Example. The distillation column 1 serves the mixture in the amount of 100 kg / h, containing 35 kg of perchlorethylene (C2Cl4), 35 kg of hexachloroethane {C2Clb), 30 kg of hexachlorobutadiene (Cl4Cl). A mixture of vapors, containing a crystallizing substance — hexachloroethane and a low-kink component — perchlorethylene in a 1: 1 ratio, enters condensation in a bubble reflux condenser 3 through a helmet tube 2. -100 mm. Bubble dephlegmator 3 has heat-exchanging surfaces for removing heat, cooled by water. The melting point of the solution in a reflux condenser 3 with a 1: 1 ratio of perchloroethane and hexachloroethane is 50 ° C. The composition of the vapors leaving the bubble reflux condenser 5 is determined by the vapor pressure of the pure components at a condensation temperature of 55 ° C maintained by cooling water.

CjCU 80 - Rtst, 3.5 mm Hg. st,

t 55 ° C; , Cu ((l -),. 5-80) 0.5-3.5

 23 20;

X 0,5 - the content of perchlorethylene in solution.

The vapor from the bubbling reflux condenser 3 through LINE 4 enters the shell-and-tube reflux condenser 5, cooled with water. The condensing temperature of the second stage is not higher than 20 ° C, which ensures complete condensation of perchlorethylene. Since hexachloroethane is less than 5% in bunkers, its condensation in a shell-and-tube reflux condenser is not difficult from the point of view of overgrowing with crystals. The condensate from the deflectator 5 completely returns to the bubbling reflux condenser 3, thanks to which

the desired ratio in solution between perchlorethylene and hexachloroethane is maintained at 1: 1.

Excess fluid through the overflow pipe 6 flows from the top of the bubbling

reflux condenser 3 and is divided into reflux, returned to the distillation column, for irrigation and selection, in an amount of 70 kg / h, consisting of 35 kg of perchlorethylene, 35 kg of hexachloroethane and traces of hexachlorobutadiene.

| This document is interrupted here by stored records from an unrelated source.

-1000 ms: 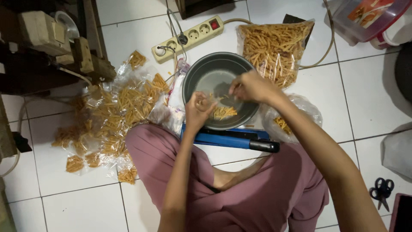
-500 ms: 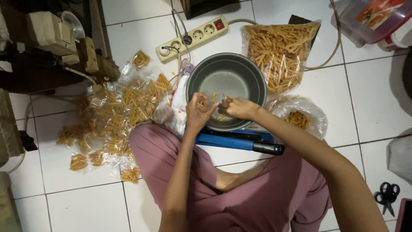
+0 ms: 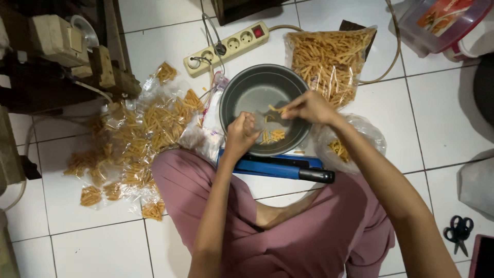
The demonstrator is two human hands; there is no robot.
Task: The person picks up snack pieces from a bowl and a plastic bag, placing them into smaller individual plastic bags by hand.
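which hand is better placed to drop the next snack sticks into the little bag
Right, probably. The right hand already pinches sticks just above the small clear bag, over the grey bowl. The left hand is busy holding that bag.

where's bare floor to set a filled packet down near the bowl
Bare tile lies right of the big snack bag, between the clear tub and the scissors. The floor left of the bowl is crowded with small packets, and the power strip sits behind it.
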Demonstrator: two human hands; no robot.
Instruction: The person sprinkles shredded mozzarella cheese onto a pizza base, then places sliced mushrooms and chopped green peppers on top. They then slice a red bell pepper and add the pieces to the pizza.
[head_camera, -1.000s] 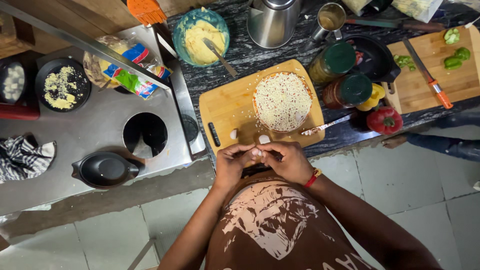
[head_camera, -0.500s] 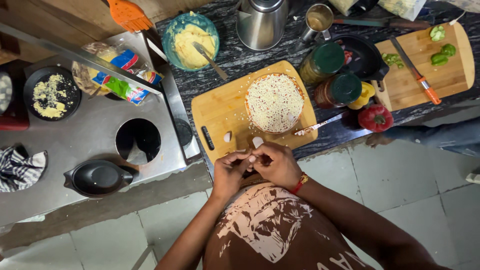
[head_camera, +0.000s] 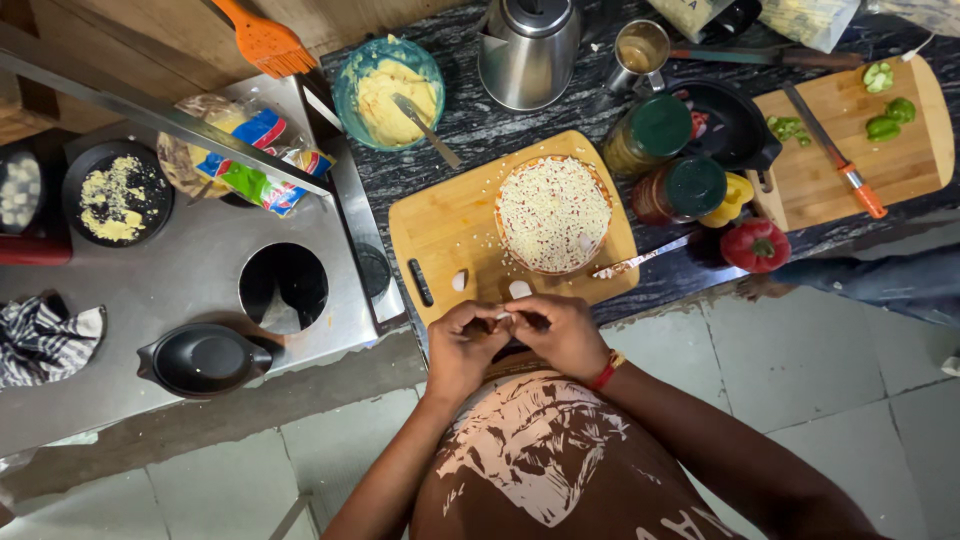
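Observation:
My left hand (head_camera: 462, 345) and my right hand (head_camera: 556, 335) meet at the near edge of a wooden cutting board (head_camera: 440, 225). Together their fingertips pinch a small white piece, likely a garlic clove (head_camera: 503, 315). Two more white pieces (head_camera: 459, 281) lie on the board just beyond my hands. A round pizza covered with grated cheese (head_camera: 553, 214) sits on the same board. A table knife (head_camera: 640, 258) rests at the board's right edge.
A teal bowl of yellow mash with a spoon (head_camera: 388, 88), a steel kettle (head_camera: 527, 50), two green-lidded jars (head_camera: 660, 130), a red pepper (head_camera: 755, 245) and a second board with an orange-handled knife (head_camera: 835, 155) lie on the counter. A steel stove top (head_camera: 180, 275) with black pans stands left.
My hands stay together at the board's near edge, working the small white piece. The view has shifted slightly; nothing else has moved.

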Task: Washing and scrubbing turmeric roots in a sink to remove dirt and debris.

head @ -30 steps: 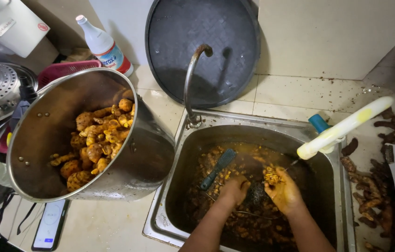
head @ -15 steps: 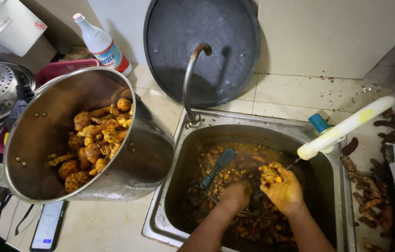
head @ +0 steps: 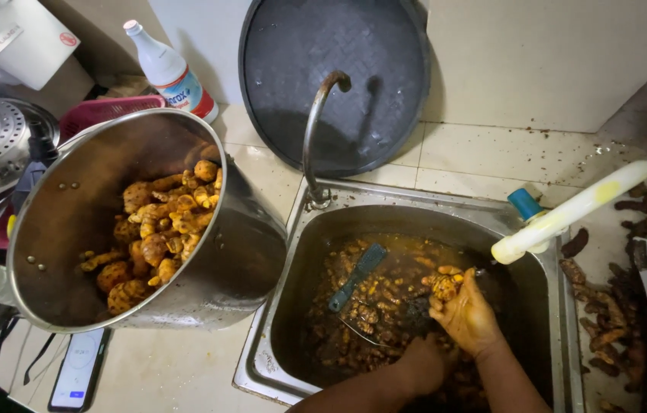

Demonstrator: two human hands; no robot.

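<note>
My right hand [head: 467,315] is over the steel sink [head: 415,196], closed on a knobbly orange-yellow root [head: 445,286] held just above the murky brown water. Many more roots [head: 369,306] lie soaking in that water. My left hand [head: 423,359] is lower and nearer the sink's front edge, with its fingers curled down into the water. Whether it holds anything is hidden. A blue-handled brush [head: 354,275] floats left of both hands.
A big steel pot [head: 241,260] tilts on the counter left of the sink, with cleaned yellow roots [head: 157,229] inside. A curved tap [head: 316,130], a dark round lid [head: 338,76], a white-yellow handle [head: 568,214], dark unwashed roots [head: 606,321], a bottle [head: 170,70] and a phone [head: 79,372] surround it.
My left hand has slid back toward the sink's near edge. My right hand stays in about the same place with the root.
</note>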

Selection is directed to the isolation of hexachloroethane by rectification. Separating the crystallizing component from the NCC using rectification or distillation is not difficult from the point of view

crystal clogging hazards during condensation. Hexachlorobutadiene in the amount of 30 kg / h is removed from the boiler 7.

Subject invention

A method of condensing a vapor mixture containing crystallizing substances in the presence of a solvent, characterized in that, in order to prevent crystals from falling out on the heat exchange surfaces and to obtain a condensate with a high concentration of the crystallizing substance, the condensation is carried out in two stages, and in the first stage a mixture of vapor, containing a low boiling point component and crystallizing substances, condense in a layer of a solution of crystallizing substances and a low peeling component, where the latter is a solvent And a second step - is condensed only pairs of a low boiling component having a complete return of the latter in the layer of the first stage solution.